= Archaic period in Antigua and Barbuda =

Historical period in Antigua and Barbuda

The Archaic period in pre-Columbian Antigua and Barbuda began with the arrival of the Archaic people on canoes c. 3685 BC in Barbuda and c. 3100 BC in Antigua and ended between 250 BC and 100 BC after a period of coexistence with the Ceramic culture. Archaic sites dotted the entire coastline of Antigua, and much of Barbuda especially along the South Coast. The Archaic people were hunter-gatherers and did not live in permanent settlements– they instead lived in small bands. It is unclear where the Archaic people originated from. It is likely that they either arrived from South America and the Greater Antilles, or from the Yucatán Peninsula in Mexico. These people spoke an unknown language, although these people are very commonly, albeit incorrectly, known as the Siboney (or Ciboney).

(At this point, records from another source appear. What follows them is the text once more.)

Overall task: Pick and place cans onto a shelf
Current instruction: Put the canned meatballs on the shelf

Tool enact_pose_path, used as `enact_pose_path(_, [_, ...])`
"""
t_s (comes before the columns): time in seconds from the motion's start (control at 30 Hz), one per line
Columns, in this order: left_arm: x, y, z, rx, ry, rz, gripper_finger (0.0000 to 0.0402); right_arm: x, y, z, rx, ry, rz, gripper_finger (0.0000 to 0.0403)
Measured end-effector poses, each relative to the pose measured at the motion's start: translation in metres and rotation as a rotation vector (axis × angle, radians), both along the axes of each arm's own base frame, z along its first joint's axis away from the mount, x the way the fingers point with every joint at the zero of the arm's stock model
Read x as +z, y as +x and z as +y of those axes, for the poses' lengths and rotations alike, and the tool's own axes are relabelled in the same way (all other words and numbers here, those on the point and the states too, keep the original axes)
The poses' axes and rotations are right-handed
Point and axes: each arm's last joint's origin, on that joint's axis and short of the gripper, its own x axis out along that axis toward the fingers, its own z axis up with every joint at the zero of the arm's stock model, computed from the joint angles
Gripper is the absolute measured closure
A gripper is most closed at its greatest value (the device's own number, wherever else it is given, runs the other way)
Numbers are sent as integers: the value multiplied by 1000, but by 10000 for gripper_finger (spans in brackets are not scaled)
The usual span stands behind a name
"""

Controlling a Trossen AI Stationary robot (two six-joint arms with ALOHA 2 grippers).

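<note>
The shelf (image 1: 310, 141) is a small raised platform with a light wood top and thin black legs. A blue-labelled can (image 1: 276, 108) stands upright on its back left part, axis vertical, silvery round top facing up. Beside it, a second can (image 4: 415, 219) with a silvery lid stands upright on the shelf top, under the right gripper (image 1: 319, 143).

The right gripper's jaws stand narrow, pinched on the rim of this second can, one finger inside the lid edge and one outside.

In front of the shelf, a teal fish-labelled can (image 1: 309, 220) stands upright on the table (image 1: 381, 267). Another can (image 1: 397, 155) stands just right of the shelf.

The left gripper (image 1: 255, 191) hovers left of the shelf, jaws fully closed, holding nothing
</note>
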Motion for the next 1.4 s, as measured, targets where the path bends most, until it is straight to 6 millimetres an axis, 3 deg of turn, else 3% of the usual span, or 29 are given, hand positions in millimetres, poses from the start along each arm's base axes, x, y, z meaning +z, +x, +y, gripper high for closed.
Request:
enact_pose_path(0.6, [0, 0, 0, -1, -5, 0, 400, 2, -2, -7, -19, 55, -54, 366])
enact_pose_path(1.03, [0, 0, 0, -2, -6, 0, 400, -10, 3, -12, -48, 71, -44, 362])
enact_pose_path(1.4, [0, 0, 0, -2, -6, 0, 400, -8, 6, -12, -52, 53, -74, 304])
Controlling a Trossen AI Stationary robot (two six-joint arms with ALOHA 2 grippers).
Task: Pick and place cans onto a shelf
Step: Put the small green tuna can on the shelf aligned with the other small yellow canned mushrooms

The Archaic people are distinguished from other indigenous groups by their use of flint blades. Based on evidence from the Strombus Line, Archaic people in Barbuda likely used lithic materials transported from Antigua. Their technologies have a greater resemblance to those once used in the Greater Antilles compared to those used in the rest of the Lesser Antilles. Artifacts typical of this culture include blades, knives, pestals, and axes. Archaic people tended to live directly along the coast to access seafood. Major archaic sites on Antigua include Winthrope's Bay, Jolly Beach, and Twenty Hill, and major archaic sites on Barbuda include The River and Boiling Rocks.